Principal component analyses were performed independently for the indices of each source of information, in order to improve the interpretation of the resultant PCA-factors in biological terms. The values of the PCA-factors for each sampling site were extracted and comparatively assessed. Results shown some discrepancies in the water quality determined from each independent factor, i.e. the sampling sites were not equally ordered by all factors (see attachment). Therefore, only by interpreting the values of all PCA-factors together is possible to perform a complete assessment of water quality status. For instance, ecological indices highlighted one of the sampling sites in the Mondego as the best water quality. However, bioassays and biomarkers derived indices showed a high level of stress at that site, which was reinforced by high levels of pollutants from the chemical indices. Thus, the QWATER working hypothesis about that the ecotoxicological indices are able to significantly contribute to the assessment and managing of water bodies in compliance with the WFD could be validated (manuscript in preparation).

Potential Impact
The European regulatory authorities are presently in the phase of implementing the WFD based on community level approaches all over Europe.
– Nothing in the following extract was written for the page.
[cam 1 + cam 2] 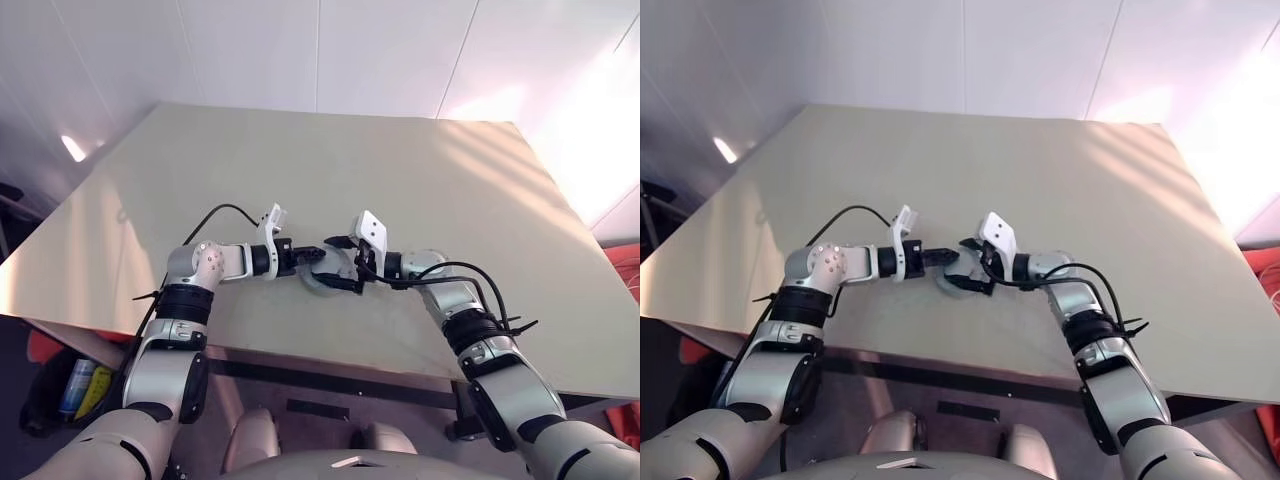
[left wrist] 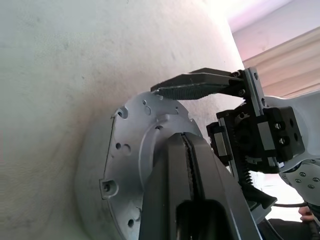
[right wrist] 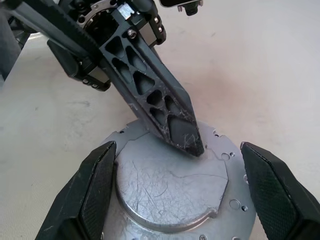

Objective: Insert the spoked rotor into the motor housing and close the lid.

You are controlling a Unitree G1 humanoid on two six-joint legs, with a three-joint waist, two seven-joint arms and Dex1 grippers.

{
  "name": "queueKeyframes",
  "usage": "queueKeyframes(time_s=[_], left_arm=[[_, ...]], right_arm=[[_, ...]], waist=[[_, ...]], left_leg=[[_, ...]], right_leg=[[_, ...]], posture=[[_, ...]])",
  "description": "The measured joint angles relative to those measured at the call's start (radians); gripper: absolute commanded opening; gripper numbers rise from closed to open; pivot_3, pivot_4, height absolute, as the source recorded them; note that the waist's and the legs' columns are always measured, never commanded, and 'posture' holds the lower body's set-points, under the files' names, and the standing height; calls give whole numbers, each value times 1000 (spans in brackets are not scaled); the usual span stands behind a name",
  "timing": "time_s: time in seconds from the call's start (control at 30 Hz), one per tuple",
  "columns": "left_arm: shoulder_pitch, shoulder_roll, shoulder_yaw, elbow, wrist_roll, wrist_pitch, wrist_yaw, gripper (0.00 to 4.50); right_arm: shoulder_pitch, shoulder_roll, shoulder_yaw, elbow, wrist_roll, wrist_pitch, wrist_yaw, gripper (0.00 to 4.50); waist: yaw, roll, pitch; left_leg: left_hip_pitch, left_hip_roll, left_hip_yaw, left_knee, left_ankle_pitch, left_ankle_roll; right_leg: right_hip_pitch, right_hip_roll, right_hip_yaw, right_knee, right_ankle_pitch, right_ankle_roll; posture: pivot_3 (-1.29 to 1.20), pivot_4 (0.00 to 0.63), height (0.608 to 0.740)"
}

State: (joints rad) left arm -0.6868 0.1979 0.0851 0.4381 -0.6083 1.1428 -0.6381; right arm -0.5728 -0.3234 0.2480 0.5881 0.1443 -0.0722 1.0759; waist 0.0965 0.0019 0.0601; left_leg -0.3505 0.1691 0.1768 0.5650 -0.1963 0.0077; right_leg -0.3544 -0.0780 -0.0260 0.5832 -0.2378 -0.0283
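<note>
One round silver metal assembly (image 3: 175, 185), a wide flange with small holes under a raised, scratched disc, lies flat on the beige table (image 1: 400, 190), and two grippers meet over it. Pressed together into a single dark point, the left gripper's (image 3: 192, 145) two fingers rest their tip on the raised disc, near its far edge as the right gripper (image 3: 182, 192) sees it. Its own two black fingers (image 3: 92, 192) stand wide apart, one on either side of the disc, flanking it without clamping it.
</note>
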Motion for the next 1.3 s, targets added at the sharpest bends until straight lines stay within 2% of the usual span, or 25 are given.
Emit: queueKeyframes(time_s=[0.17, 0.27, 0.4, 0.73, 0.87, 1.07, 1.3], left_arm=[[-8, 3, 14, 3, 0, 2, -1, 0], [-12, 6, 13, -3, -2, 7, -16, 0], [-11, 9, 1, -8, -2, 19, -33, 0], [-9, 9, -13, -8, -2, 31, -54, 0], [1, 14, -14, -17, -3, 40, -63, 0], [13, 37, -9, -26, -4, 40, -78, 0], [22, 39, 8, -20, -4, 34, -76, 0]], right_arm=[[29, -74, -7, -128, 9, 89, 44, 4474], [37, -97, -19, -202, 33, 156, 64, 4474], [32, -113, -64, -290, 82, 218, 79, 4474], [-7, -122, -147, -331, 152, 373, 21, 4474], [-39, -144, -180, -308, 165, 517, -43, 4474], [-3, -206, -199, -353, 250, 868, -59, 4474], [7, -202, -248, -407, 346, 1185, -145, 4474]], waist=[[-2, 0, 0], [-1, 0, 0], [0, 0, 0], [-1, 0, 0], [0, 0, 0], [-1, 0, 0], [2, 0, 0]], left_leg=[[-6, 1, 0, -1, -1, 3], [-18, 1, 0, 1, 1, 7], [-19, 1, 0, 2, 0, 9], [-18, 2, 0, 6, 0, 8], [-17, 2, 0, 7, 0, 8], [-16, 2, 0, 7, 0, 8], [-14, 3, 0, 7, 2, 0]], right_leg=[[-5, 1, -1, -1, -1, -1], [-17, 1, -2, 4, -1, -2], [-17, 1, -3, 5, -1, -2], [-15, 1, -3, 6, -1, -3], [-14, 1, -3, 6, -1, -3], [-13, 1, -3, 7, -1, -3], [-12, 1, -3, 10, -1, -3]], posture=[[0, 0, 740], [0, 0, 740], [0, 0, 740], [0, 0, 740], [0, 0, 740], [0, 0, 740], [0, 0, 740]])
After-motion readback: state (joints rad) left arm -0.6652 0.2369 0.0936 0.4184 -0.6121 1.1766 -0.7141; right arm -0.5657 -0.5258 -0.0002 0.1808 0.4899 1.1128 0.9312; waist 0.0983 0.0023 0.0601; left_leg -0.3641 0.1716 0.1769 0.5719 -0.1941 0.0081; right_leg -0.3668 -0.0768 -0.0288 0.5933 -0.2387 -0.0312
First results from WFD will be available in the next years. Interestingly, bioassays developed here and biomarker, are available tools to be introduced as new feasible, cost-effective and sensitive protocols in the WFD. It might then become pertinent to stand for the combined/complementary use of ecological indices, biomarkers, and bioassays in the assessing the ecological quality status of water bodies (see also http://dx.doi.org/10.1016/j.ecolind.2014.07.024). Overall, this Marie Curie project allowed us to efficiently contribute to national and international efforts focused in evaluating the water quality in European water bodies.